◆ DESCRIPTION OF THE TASK: Among the lines of the material below, count those with the string "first". Give the number alone.

◆ RECORD SET:
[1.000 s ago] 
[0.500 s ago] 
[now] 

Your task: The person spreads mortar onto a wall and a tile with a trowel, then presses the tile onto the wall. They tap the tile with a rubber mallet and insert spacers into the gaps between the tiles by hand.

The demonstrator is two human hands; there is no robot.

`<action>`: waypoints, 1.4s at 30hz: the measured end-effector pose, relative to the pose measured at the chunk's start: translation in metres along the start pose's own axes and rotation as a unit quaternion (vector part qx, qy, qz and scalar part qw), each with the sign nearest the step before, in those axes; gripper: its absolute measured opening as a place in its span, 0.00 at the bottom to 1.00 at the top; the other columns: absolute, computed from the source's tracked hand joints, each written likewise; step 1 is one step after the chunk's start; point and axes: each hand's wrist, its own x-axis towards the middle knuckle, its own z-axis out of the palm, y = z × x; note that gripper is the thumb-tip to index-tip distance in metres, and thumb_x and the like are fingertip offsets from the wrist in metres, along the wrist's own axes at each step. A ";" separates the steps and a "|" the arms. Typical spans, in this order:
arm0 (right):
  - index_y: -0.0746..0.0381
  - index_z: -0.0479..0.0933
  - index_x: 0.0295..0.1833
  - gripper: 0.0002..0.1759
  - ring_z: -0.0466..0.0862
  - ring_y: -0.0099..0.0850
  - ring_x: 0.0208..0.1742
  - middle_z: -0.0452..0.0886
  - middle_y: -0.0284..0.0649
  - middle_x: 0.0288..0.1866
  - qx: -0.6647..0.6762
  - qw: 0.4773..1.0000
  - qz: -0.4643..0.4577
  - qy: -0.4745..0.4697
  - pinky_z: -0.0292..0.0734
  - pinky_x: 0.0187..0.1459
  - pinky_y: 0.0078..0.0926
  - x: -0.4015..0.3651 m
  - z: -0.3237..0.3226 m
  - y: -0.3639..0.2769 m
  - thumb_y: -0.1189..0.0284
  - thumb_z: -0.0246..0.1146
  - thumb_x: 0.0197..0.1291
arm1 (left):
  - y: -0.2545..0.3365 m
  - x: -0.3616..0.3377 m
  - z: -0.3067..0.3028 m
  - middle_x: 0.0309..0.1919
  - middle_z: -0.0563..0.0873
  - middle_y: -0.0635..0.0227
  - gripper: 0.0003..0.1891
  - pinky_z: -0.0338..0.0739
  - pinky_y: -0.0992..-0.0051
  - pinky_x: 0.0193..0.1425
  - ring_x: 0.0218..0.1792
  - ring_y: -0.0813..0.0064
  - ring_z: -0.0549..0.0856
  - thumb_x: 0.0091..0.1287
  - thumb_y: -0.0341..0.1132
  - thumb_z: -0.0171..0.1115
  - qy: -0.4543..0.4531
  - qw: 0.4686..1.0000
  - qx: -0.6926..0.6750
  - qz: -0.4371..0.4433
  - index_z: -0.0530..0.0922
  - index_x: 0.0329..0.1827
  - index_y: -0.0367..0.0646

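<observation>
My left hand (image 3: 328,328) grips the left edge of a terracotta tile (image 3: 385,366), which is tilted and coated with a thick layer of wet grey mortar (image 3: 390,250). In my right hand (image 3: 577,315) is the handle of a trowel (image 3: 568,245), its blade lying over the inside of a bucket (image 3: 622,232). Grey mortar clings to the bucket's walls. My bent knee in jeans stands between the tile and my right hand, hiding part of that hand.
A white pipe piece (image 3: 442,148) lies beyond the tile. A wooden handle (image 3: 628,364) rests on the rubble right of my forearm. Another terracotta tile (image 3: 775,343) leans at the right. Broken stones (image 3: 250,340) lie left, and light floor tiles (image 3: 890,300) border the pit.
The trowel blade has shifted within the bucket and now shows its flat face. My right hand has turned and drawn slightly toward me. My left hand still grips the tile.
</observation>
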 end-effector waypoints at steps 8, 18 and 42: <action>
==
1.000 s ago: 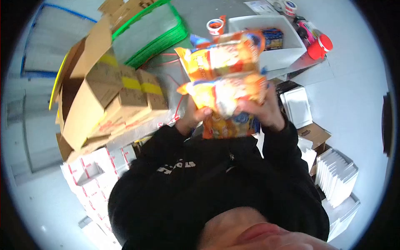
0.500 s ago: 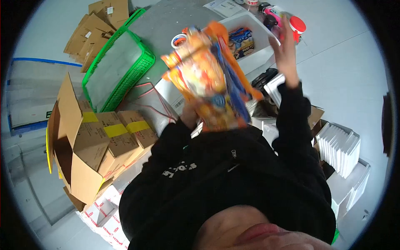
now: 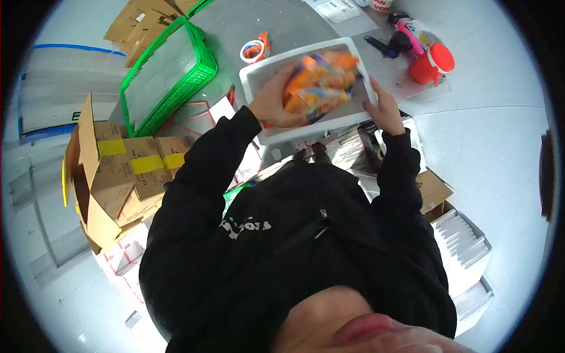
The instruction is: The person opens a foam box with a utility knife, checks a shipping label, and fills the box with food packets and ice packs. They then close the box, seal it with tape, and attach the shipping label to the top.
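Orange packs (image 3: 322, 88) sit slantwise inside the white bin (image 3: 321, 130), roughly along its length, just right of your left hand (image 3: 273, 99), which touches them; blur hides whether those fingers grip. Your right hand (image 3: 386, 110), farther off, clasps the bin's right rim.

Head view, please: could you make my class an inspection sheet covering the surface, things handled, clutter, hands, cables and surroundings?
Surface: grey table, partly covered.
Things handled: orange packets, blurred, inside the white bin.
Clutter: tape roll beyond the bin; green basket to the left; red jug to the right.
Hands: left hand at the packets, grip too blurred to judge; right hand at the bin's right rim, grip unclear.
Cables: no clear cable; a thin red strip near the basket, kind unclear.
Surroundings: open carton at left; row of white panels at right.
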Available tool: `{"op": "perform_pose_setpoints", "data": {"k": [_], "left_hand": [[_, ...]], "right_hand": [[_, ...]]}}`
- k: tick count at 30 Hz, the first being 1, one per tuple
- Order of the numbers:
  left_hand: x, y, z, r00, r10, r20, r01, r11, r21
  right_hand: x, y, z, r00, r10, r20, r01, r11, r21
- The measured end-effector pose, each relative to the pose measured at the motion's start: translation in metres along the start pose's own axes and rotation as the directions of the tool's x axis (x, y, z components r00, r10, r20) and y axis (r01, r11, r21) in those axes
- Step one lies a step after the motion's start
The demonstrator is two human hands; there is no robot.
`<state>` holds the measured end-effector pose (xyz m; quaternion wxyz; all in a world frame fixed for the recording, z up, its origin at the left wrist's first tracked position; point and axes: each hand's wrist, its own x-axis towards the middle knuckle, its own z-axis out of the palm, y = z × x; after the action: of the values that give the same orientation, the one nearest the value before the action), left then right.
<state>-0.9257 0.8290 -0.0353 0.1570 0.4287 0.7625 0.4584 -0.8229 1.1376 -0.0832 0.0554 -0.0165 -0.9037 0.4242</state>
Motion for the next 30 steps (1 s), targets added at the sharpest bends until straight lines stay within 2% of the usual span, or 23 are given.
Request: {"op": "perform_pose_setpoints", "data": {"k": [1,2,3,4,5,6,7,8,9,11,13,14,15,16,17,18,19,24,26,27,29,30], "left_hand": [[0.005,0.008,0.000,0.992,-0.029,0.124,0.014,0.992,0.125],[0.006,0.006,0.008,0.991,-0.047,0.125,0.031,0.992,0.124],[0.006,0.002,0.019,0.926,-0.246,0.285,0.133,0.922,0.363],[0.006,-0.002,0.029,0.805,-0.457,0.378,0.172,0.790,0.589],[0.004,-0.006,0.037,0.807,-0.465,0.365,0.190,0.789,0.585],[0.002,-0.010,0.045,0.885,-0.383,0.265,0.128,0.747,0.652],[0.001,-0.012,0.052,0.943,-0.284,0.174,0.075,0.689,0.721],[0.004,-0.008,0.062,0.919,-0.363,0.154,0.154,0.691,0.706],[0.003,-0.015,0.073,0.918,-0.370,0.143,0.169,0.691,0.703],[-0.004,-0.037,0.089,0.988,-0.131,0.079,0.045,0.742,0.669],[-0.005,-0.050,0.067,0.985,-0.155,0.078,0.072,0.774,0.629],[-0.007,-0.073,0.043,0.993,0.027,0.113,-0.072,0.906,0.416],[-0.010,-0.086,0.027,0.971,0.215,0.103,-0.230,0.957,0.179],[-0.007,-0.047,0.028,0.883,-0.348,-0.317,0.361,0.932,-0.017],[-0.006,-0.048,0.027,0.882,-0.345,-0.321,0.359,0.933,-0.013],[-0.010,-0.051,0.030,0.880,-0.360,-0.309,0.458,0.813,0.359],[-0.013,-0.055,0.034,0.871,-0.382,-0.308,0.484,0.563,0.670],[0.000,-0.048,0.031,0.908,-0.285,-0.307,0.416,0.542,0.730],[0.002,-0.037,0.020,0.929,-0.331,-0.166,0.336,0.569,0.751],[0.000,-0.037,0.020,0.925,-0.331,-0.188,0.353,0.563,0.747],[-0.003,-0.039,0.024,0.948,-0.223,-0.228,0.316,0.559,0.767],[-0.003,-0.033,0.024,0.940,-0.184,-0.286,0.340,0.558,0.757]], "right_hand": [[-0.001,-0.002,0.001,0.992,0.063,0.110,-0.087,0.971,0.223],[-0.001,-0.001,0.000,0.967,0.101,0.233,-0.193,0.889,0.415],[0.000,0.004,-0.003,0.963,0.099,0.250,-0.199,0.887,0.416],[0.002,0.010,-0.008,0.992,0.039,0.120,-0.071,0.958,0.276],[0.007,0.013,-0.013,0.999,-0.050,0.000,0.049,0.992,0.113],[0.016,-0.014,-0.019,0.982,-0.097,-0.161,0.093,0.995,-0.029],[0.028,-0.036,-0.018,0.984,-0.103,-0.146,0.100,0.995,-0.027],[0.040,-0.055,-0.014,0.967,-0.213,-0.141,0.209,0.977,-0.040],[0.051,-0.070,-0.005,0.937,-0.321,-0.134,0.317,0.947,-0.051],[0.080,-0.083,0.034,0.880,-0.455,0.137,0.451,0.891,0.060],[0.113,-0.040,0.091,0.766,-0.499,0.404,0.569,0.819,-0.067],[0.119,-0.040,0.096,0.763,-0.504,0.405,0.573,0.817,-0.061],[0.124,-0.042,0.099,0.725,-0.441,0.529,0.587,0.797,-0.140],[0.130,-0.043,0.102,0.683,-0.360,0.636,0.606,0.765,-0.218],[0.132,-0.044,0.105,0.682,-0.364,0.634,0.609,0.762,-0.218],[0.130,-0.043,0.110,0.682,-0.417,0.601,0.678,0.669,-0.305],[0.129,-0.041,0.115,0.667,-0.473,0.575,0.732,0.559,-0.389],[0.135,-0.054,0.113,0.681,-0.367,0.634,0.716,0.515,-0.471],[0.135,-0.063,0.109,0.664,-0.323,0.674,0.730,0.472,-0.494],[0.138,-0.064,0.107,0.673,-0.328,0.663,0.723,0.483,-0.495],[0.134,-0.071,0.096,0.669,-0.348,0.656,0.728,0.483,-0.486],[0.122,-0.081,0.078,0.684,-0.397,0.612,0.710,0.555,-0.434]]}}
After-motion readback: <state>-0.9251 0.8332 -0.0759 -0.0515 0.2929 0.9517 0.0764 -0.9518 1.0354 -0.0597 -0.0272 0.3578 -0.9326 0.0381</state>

◆ TASK ANSWER: 2